Smoke climbs in thick, black fountains. Fire licks the sky where the outer wall used to be. I press my forehead against Killian’s shoulder for balance and squint through the haze. Three figures step out of the smog like ghosts.

“Yeah, I have a few objections.” Liam’s voice booms through the garden, stripped raw and real. Two men stand at his side—brothers, I think, backlit by ruin. My breath stops altogether.

He came. He found me. He’s here.

Killian’s face contorts—rage and disbelief churn across it. His hand darts for his gun. Now. Now is the moment. The shot I’d planned for, the angle I’d rehearsed a thousand times, will not line up the way I imagined. Liam standing here changes the choreography, but not the ending.

I clamp my fingers around the dagger like a lifeline. Steel is cold and steady in my palm. Before Killian can wrench his attention down to the sudden motion at my side, I move. Fast. Pure reflex and will.

The blade slides home.

He howls—half a shout, half a curse—when steel finds flesh. Blood blooms hot and immediate, dark against his suit. For a heartbeat his eyes stay fixed on Liam, then roll back to me. His expression shivers; I can’t tell whether he’s furious or amused. It’s dangerous to be so uncertain of him.

His hand closes over mine. His grip is iron—so tight I think my fingers might snap. He rips the knife free, and the force jerks my arm. Pain lances up into my shoulder, but I don’t let go. He yanks me forward; the dagger is slick, his blood sliding down the blade, and then he does something I didn’t expect: he presses the edge against my throat.

The tip kisses my skin, a hot, searing line. Blood beads and threads down my neck in tiny, trembling drops. Time fractures into fragments—the ringing in my ears, the slap of distant screams, the taste of metal at the back of my mouth. Killian’s other arm clamps around me, pinning me close so the blade and my pulse are one.

“Hello, Liam,” he growls, breath ragged and reeking of whiskey. “Nice of you to join us.”

Liam steps forward, all hard angles and care in his face. “Let her go, Killian.” The voice that’s always been soft with me now cuts like an edge. “I’ll make your death quick.”

For a wild second, I think of letting him take it—letting Liam be the one to end this—and then something inside me pushes back against the thought like a hot hand. This moment was carved out from me. I am the one who planned it, practiced it, bled for it. Not even Liam gets to steal the last breath of this night from me.

Killian presses the blade a little harder into my skin. Pain flames bright and immediate. I lock my gaze on Liam—on that familiar silhouette, on the person who taught me what safety could feel like. Liam looks back, fury and something like grief in his eyes. He’s not asking for mercy; he’s promising it.

Killian’s grin splits his blood-smeared face. “Now why would I do that, brother?” He laughs then—short, contemptuous. “She is, after all, mine. You’re about to learn what that means.”
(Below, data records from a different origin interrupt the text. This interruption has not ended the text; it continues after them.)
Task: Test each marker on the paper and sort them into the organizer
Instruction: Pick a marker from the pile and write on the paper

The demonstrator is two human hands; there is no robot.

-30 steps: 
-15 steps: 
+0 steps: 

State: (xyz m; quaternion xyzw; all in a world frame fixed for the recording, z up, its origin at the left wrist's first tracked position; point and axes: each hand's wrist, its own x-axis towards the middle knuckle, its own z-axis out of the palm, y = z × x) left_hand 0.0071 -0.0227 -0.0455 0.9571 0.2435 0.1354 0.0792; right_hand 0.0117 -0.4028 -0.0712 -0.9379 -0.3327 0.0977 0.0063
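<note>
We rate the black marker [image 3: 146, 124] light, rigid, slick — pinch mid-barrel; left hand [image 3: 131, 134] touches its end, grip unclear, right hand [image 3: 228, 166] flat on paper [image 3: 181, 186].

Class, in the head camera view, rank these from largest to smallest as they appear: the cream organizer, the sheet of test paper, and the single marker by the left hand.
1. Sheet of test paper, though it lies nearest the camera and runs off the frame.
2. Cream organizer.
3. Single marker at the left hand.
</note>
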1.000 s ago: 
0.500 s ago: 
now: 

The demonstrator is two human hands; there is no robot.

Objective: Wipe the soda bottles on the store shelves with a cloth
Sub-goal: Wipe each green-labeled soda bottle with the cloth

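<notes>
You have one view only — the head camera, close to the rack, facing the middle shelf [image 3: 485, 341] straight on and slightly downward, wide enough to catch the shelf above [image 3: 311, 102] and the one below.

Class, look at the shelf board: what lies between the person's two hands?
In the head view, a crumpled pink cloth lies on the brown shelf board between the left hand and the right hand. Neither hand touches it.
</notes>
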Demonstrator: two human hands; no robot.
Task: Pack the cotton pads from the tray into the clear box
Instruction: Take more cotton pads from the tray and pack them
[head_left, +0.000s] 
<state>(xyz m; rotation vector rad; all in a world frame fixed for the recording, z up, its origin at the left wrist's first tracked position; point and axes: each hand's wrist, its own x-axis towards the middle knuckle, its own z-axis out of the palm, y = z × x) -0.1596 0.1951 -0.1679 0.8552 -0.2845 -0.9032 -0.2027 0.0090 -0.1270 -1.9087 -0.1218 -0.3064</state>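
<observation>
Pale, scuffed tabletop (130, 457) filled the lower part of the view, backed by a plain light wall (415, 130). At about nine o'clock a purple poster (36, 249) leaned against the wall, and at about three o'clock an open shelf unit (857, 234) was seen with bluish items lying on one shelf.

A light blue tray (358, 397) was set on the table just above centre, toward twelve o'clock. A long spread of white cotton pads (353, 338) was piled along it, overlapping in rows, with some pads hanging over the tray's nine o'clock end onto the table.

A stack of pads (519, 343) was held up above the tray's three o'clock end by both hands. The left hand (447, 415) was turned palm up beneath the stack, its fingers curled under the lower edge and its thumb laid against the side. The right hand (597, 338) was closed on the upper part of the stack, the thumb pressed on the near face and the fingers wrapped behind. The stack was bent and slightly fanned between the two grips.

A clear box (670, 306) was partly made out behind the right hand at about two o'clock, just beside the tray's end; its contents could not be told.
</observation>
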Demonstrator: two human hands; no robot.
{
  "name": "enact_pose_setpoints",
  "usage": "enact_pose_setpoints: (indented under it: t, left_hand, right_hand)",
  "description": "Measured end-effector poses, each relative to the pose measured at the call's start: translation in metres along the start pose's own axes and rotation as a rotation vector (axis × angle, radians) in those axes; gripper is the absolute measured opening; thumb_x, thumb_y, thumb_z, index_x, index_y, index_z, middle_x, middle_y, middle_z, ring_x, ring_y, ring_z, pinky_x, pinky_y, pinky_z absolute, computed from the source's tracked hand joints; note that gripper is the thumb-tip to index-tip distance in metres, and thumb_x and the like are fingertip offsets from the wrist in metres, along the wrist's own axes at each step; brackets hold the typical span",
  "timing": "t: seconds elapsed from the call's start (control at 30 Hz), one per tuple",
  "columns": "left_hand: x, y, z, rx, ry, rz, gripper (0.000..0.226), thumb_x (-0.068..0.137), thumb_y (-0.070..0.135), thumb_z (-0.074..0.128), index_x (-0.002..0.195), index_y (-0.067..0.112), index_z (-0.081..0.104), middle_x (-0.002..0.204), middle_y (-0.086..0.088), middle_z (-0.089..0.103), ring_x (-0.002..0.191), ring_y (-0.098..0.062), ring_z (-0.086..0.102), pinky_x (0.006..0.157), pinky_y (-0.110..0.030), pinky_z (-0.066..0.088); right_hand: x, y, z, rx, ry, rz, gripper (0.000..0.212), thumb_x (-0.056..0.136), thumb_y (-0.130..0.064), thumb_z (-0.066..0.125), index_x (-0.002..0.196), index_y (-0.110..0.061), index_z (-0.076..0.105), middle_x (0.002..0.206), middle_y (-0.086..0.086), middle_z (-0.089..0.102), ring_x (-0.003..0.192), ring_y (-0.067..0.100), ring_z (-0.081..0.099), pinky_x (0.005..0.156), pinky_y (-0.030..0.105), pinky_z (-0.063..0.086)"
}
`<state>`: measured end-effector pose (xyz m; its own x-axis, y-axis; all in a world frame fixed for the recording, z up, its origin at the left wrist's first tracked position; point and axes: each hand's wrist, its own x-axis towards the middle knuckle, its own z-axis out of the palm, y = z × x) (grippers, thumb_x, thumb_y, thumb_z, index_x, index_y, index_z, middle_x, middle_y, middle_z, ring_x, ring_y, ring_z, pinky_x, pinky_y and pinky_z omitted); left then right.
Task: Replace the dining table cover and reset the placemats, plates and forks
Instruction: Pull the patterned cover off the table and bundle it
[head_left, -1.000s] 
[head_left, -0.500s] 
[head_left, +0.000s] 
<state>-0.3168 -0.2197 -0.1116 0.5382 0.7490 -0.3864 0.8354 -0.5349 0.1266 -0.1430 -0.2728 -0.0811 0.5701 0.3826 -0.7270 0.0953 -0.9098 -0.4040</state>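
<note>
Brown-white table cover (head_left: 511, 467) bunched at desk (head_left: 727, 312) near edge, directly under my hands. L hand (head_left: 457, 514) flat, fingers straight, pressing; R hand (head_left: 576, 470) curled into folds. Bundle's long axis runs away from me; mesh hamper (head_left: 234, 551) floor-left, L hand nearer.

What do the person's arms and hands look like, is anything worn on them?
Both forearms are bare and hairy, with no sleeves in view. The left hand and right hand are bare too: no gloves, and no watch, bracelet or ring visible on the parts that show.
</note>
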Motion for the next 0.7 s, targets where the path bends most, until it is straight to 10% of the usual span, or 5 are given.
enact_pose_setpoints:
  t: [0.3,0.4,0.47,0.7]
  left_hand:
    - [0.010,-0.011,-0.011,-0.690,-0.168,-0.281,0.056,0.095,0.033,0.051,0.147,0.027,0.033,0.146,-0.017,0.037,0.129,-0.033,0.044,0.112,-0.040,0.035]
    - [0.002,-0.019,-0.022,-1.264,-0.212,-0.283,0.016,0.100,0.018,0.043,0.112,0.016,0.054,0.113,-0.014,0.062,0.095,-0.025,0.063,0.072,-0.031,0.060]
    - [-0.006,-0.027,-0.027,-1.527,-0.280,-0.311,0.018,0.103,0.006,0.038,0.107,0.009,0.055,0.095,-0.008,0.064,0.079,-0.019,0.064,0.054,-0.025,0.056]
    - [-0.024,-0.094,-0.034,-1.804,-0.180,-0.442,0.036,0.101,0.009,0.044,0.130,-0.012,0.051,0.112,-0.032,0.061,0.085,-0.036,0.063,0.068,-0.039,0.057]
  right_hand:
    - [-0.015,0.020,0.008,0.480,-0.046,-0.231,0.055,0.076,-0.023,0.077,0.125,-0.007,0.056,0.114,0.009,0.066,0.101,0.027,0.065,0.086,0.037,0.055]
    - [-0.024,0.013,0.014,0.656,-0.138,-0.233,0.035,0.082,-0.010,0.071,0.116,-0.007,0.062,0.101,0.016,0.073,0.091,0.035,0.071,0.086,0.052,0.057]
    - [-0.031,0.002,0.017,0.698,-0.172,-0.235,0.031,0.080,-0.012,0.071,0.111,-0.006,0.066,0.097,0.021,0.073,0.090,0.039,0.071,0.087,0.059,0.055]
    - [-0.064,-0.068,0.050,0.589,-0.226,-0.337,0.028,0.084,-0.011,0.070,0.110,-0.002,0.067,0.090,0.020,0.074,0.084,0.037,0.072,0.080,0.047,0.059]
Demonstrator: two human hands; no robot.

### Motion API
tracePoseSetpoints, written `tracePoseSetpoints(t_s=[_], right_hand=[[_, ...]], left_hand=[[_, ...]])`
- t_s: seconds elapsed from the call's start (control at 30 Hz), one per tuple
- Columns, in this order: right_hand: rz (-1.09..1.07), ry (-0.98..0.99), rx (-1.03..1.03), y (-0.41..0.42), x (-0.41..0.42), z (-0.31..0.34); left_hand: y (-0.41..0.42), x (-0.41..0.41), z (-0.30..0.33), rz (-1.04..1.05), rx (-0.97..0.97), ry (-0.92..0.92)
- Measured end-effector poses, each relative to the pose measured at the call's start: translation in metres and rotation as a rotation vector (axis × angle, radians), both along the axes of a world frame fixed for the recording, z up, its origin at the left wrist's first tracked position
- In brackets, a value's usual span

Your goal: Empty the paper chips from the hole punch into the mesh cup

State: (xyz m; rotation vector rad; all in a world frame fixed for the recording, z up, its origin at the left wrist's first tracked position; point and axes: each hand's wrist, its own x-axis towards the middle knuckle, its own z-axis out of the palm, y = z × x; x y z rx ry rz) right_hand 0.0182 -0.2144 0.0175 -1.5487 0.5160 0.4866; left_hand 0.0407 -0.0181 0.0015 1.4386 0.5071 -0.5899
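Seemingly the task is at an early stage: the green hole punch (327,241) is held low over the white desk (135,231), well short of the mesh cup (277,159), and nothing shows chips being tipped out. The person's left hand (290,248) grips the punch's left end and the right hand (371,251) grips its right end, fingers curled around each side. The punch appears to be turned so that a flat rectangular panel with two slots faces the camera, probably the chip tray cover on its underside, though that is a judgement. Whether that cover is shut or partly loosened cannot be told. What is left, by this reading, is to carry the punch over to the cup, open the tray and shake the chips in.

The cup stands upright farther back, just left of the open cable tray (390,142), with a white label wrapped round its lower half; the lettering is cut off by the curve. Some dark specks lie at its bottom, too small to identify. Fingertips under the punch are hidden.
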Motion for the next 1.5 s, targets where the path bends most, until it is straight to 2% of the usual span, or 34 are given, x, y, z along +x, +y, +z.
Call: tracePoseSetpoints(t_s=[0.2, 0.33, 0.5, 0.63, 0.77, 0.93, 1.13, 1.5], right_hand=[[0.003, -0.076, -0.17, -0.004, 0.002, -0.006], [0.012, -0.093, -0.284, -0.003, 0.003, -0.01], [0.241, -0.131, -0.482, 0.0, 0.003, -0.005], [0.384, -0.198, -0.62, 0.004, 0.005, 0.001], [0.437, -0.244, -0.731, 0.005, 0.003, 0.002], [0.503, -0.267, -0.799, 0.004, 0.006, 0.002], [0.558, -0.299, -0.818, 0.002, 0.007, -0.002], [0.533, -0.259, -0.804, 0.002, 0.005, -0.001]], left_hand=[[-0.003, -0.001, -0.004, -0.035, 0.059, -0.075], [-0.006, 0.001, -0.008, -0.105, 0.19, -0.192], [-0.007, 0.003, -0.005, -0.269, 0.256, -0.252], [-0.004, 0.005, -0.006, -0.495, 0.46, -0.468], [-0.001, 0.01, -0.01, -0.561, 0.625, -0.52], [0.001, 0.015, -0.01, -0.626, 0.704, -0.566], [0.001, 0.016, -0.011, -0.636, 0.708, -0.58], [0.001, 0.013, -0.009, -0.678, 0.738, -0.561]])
Around us the guards form up like a snapping net. Orders barked in clipped voices. Men surge forward, a dark river of uniforms and rifles. Killian drags me backward, feet pounding on the stone—faster, farther into the fortress, the blade at my throat still hot and slick. I stagger, the world narrowing to the scrape of his boots and the wet warmth seeping down my skin.

The door slams and locks behind us with a final, stomach-dropping clang. Gunfire thunders through the halls, a savage percussion that chases after us. Voices scream, someone curses, and the distant echo of Liam’s shout fades as Killian hauls me deeper into his lair.

I taste blood, the stern tang of iron and adrenaline. My knees wobble, but I keep walking, driven by something colder than fear. This isn’t the end. Not yet. Not until he is.